# New PM1127 Lathe Setup



## robotwizard (Oct 17, 2017)

Took delivery of my new PM1127 lathe a few weeks ago. Aside from a broken crate, some minor damage to the machine, and some missing pieces lost in transit due to the open crate, it looks like a pretty decent piece of machinery.  I was able to hammer out the smashed up rear splashpan. A little brazing where the sheet metal had cracked and smoothed it out with some body filler and it looks pretty decent. Entire piece still needs topcoat.  Does anyone know of a good paint color match for the PM white? 
I didn't buy the stand for it --I think they were out of stock anyway. Still waiting for Matt to send replacements for the rest of the missing and broken pieces, so won't  be making any chips yet without a key for three jaw chuck etc. , so focusing on design and fab of a new stand. 
I'm considering a design used for lathes on ships called a "spanning beam" or "torsion beam". The lathe will be bolted to a piece of 8" x 1/4" thick wall square tubing. Debating on whether or not to fill the tube with epoxy granite to add dampening to the stand. The tailstock end of the stand will be allowed to "float" on a single balljoint with a foot that contacts the floor. The old sheldon lathes used this method too. These methods are known to work well in situations where materials or structures are less stable and could cause the bed to be twisted and not level.  I like the idea that others on this forum have done putting a toolbox under the stand. I should be able to fit a Harbor Frieght top chest underneath and still have room for a small coolant tank.
Many have improved the rigidity of the toolpost mount and compound on small chineese made lathes by adding steel plates, etc. The PM1127 appears to be more rigid than others I've seen, the crosslide looks wider and more metal. Has anyone done any  upgrades to increase rigidity in this area? Is it worthwhile? Are there any other popular upgrades to this machine? I was cosidering adding an adjustable clamping handle in place of the carriage lock bolt, but it looks like the handle would interfere with the cross slide gib adjustment bolts.


----------



## davidpbest (Oct 18, 2017)

I used a spanning beam on the stand I built for my PM1340 and it worked out great.   For the beam, I used 10x3 ships channel rather than a box beam, simplifying the lathe-to-beam mounting, and the rigidity has been fine.   I also put the chip pan under the beam and made it removable.  Details here on the stand (https://www.flickr.com/photos/davidpbest/albums/72157672474119185) and here on the lathe upgrades (https://www.flickr.com/photos/davidpbest/albums/72157683014913836).   Good luck with your new lathe.


----------



## robotwizard (Oct 20, 2017)

Thanks for sharing pics of your project David. I enjoyed looking at them.Very nice work. Looks  like the lathe just barely fit through the cellar door opening.
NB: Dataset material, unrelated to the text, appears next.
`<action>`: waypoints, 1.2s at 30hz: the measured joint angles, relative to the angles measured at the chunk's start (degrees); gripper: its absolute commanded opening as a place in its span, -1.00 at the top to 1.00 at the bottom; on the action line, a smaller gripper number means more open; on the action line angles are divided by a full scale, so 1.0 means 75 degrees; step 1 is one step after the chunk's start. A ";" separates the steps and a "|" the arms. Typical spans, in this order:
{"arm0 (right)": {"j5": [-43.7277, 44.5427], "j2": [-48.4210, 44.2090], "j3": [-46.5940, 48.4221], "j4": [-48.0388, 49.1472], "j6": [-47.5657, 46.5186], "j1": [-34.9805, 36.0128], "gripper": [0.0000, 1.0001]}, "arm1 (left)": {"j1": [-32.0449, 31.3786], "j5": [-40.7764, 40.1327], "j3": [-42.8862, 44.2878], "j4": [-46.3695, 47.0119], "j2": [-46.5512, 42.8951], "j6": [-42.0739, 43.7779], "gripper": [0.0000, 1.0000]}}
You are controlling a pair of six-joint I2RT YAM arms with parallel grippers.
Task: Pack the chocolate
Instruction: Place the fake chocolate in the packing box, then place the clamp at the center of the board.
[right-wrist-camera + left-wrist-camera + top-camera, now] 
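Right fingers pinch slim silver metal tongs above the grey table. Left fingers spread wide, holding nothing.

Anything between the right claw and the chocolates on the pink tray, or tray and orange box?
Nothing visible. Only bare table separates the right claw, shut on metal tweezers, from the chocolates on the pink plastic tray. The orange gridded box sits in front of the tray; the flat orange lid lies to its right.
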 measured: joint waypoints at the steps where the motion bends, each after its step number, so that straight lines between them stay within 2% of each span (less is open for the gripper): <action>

My situation is similar with the machines just squeezing through, but at least you had gravity in your favor LOL...hope you never have to  move it out of there. 
As far as the torsion beam, the tubing has the best torsional properties. I had a piece of 8" I-beam I was planning to use, but when I learned this I was lucky enough to have a friend that needed the I-beam for a log splitter and had a piece of 8" tubing to trade. The channel is great for resisting vertical deflection and spanning if it is placed on edge. Both square and round tubing best for torsional resistance.  Both the channel and I-beam do offer some torsional resistance tho so the effort does help. 
Attaching to the tubing isn't really a big deal, I will just drill through both sides, tack some small tubing on the inside where bolts pass through, and use long bolts that pass through bed mounts and both sides of tubing. I guess I could weld nuts on the inside of the top of the tube as an alternative. 
Still trying to find a good color match for the PM white... you would think it would be easy but there are a lot of different whites LOL.


----------



## BogusSVO (Oct 20, 2017)

Look at  Ford Wimbledon White,  to me it looks to be about that same cream color.


----------



## gman10259 (Dec 22, 2017)

Do have any pics of your PM 1127? I picked up this Weiss WBL290F this month. Been told it looks like the PM 1127. The Weiss model spec sheet states 1500 watt BLDC Motor for this lathe. I believe the PM 1127 come with a VFD and 1hp AC Motor?


----------



## MSD0 (Dec 23, 2017)

My PM1127 also suffered some damage during shipping. Not sure if they dropped it or hit every speed bump at full speed, but the pallet was practically destroyed and the bottom of the crate had separated. Once you get it set up, plan on spending some time getting everything cleaned up. You’ll likely find a few things that need a little work. I ended up replacing a lot of the screws and other hardware as they are really soft and strip easily.


----------



## robotwizard (Jun 4, 2018)

This is what I came up with for stand. Seems very stable, even without levelers out and sitting on casters. The tailstock end has one leveler in the middle to compliment the ship beam design. I put a bag of sand inside the tube to help dampen oscillations. I designed it for a harbor freight 44" tool chest to fit underneath on the right hand side with the lid removed. Since then harbor freight has changed the dimensions of these tool chests and now call them "series 2 ". The series 2's are about 3 1/2" deeper than the original boxes. Fortunately the stand will have just enough room to accommadate the newer model.  Planning to add a rubber sheet that will attach to the rear splash pan, go under the bed, and hang over the front of the square beam and direct swarf into a  chip/coolant return tray that will set  inside the area between the square beam and the front horizontal tubing. The system is only uploading one picture, so I'll try to post the rest of them in another post...


----------



## robotwizard (Jun 4, 2018)

Pictures...


----------



## robotwizard (Jun 4, 2018)

more pictures...


----------



## robotwizard (Jun 4, 2018)

...


----------



## robotwizard (Jun 4, 2018)

...


----------



## robotwizard (Jun 4, 2018)




----------



## robotwizard (Jun 4, 2018)

...


----------



## robotwizard (Jun 4, 2018)

...


----------



## MSD0 (Jun 4, 2018)

Wow, your not messing around with that stand!


----------